A recent article in Forbes, http://ww.forbes.com/sites/parmyolson/2016/03/21/gig-economy-app-blue-collar-job-on-demand/#51a7380f74e2, illustrates a problem with the media's focus on the gig economy. The article, entitled "This App for Blue Collar Workers Offer a Twist on the Gig Economy" describes a well-funded start-up in Spain called Job Today which has launched an app to place workers in hospitality jobs that have "the Old School idea of a job where you are an employee." I am sorry, Forbes, but being recruited into a job as an employee is by definition, not a gig.
Indeed Job Today is excited about the number of people it puts into jobs, not gigs.
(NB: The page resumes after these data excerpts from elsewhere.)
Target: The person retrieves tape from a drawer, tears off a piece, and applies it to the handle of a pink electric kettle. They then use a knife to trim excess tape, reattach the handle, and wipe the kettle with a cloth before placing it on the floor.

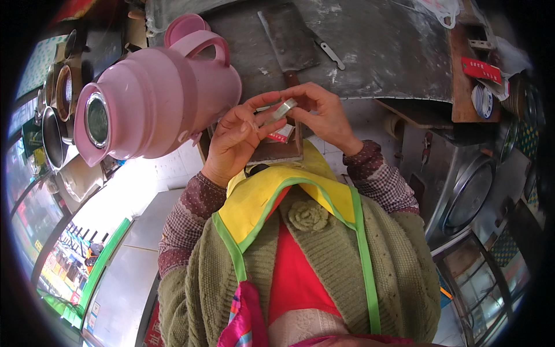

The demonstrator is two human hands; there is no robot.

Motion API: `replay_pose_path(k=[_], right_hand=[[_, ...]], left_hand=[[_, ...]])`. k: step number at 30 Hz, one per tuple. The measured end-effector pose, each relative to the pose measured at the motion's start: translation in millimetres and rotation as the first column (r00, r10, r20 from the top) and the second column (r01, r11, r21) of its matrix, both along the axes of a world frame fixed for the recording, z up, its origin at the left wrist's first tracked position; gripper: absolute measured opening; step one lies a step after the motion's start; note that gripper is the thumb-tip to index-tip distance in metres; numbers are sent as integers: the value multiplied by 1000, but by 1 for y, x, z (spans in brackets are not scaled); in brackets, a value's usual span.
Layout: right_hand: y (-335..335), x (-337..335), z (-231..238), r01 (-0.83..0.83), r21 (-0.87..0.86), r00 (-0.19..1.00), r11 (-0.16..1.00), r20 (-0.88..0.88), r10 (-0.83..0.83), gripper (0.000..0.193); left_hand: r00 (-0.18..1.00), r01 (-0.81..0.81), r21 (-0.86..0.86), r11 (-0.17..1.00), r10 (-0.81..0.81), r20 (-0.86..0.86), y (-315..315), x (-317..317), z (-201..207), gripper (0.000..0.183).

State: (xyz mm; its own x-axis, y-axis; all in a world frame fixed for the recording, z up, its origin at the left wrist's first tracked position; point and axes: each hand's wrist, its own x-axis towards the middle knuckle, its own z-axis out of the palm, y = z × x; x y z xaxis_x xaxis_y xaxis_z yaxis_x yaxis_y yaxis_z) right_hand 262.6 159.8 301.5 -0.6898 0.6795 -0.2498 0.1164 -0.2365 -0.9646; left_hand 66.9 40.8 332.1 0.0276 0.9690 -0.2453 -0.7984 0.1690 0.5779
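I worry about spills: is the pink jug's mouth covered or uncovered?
Uncovered, it appears: at the end of the pink jug, the silver-rimmed round mouth shows with nothing pink over it.

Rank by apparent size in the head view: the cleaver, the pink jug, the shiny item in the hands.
1. Pink jug, though nearness may enlarge it
2. Cleaver
3. Shiny item

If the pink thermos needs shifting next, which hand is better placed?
Probably the left hand: it is close beside the pink thermos, while the right hand is farther off to the right. Both hands are busy at the small silvery ring, though.
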Motion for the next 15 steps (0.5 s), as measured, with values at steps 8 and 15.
replay_pose_path(k=[8,15], right_hand=[[5,-9,31,-126,43,974,991,-183,132,19],[5,-40,75,-324,-102,921,941,-263,288,14]], left_hand=[[985,-53,24,998,57,-160,-28,-1,40,20],[498,-333,197,922,350,-794,-79,-12,78,4]])
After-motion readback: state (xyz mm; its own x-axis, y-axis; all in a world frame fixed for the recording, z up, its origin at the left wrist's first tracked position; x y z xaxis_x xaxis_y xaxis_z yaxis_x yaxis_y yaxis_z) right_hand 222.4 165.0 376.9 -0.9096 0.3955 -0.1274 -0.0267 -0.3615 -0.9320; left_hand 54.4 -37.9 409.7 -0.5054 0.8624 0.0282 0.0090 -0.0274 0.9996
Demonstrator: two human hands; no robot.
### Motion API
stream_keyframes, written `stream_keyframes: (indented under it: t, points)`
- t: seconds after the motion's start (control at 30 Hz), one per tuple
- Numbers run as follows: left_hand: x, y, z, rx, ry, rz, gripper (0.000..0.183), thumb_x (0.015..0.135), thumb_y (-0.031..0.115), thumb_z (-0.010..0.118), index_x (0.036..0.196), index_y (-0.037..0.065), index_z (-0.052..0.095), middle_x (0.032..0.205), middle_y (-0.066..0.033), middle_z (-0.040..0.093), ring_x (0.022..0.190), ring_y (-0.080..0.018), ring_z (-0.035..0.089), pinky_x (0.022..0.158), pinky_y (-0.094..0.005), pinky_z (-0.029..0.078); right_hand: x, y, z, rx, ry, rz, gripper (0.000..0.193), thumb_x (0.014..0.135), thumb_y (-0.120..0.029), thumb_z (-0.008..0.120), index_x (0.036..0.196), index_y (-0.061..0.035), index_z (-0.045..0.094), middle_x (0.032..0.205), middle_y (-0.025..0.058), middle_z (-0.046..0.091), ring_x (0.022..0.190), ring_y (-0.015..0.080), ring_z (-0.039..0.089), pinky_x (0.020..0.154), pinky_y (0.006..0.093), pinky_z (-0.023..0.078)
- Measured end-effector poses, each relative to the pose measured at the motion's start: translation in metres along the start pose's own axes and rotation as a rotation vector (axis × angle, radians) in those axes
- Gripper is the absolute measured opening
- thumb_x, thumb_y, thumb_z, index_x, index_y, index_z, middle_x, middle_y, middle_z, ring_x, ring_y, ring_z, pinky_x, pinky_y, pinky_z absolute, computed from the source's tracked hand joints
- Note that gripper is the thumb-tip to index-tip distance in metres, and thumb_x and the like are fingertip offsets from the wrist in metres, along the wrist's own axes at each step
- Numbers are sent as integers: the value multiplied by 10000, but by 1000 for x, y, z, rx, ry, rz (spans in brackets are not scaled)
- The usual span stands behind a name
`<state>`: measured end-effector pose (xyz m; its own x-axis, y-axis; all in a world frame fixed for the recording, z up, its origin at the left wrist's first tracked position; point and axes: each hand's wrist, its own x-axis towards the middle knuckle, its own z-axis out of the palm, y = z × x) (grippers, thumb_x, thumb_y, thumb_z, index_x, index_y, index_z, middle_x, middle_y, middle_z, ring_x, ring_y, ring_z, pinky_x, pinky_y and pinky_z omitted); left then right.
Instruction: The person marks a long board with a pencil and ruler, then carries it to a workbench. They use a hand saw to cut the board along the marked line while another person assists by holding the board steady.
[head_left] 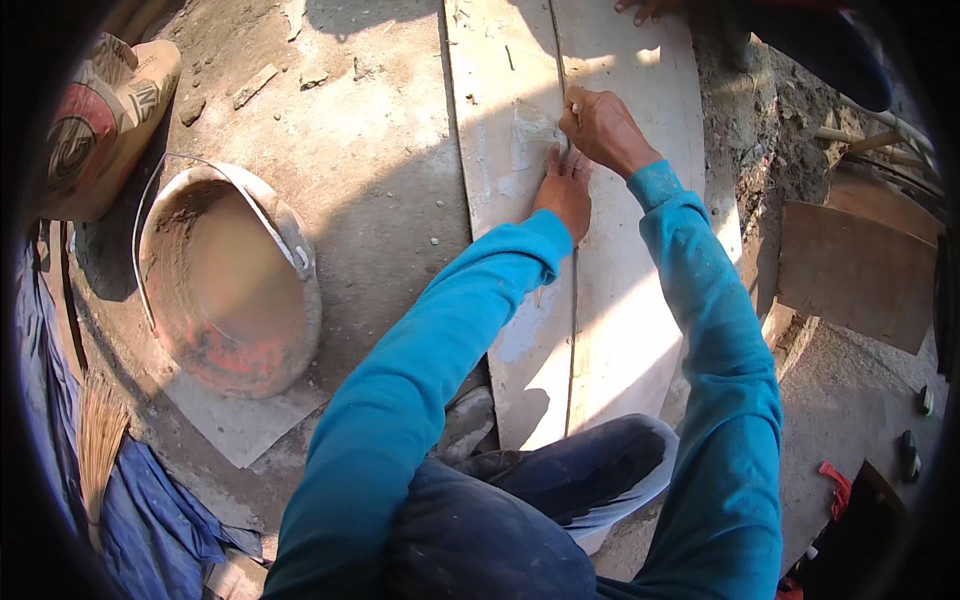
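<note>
Head view: pale boards (615,265), seam between, run from upper centre to lower centre of the frame. We'd flag shifting: weak pressure from the left hand (565,200), or a nudge from another person's hand (645,10) at the top edge, might move them. Left fingers sit close to the right hand (607,128), so a slip could catch them. Pose: left palm-down, fingers extended on wood; right just above, fingers curled round a small pale item (575,107), kind unclear to us.

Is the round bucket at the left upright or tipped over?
Upright: the bucket shows its open mouth facing up toward the head camera.
</note>
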<state>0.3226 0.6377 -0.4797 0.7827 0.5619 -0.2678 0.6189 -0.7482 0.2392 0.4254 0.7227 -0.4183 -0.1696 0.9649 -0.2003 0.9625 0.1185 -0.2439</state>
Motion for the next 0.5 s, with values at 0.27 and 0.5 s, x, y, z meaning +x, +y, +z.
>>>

It is a staffing segment that does not even represent white space in the staffing industry; there have been companies servicing the hospitality industry with servers, bartenders and maids for decades. Granted, the founders wanted to do a bit of disrupting, since so many people find jobs in hospitality by walking into a bar and offering up a paper resume. This was a market inefficiency that technology could potentially address.
Using technology differently in the space is where the confusion, probably arose. Job Today has a Tinder Like app, where the user swipes to see different candidates. (The old HR Professor in me, sees some inherent potential discrimination issues in that, but hey... they are in Spain...) Just because there is a cool app, doesn't make a staffing firm a gig economy player. Yes, sophisticated platforms for matching talent has enabled the freelance economy to be targeted and engaged more precisely, but this is sophisticated technology designed to help people get regular jobs. That said, they do handle some temporary ones, for vacancies or seasonal work, but their bread and butter is in the full-time regular hires.
So just to be clear, for any journalists or bloggers who might not understand my nuance here. Regular employment where people are hired as employees are not gig economy jobs even if a cool app is involved. As McKinsey defines it, the gig economy is "contingent work that is transacted on a digital marketplace." Job Today has the second condition, but its goal is not the first.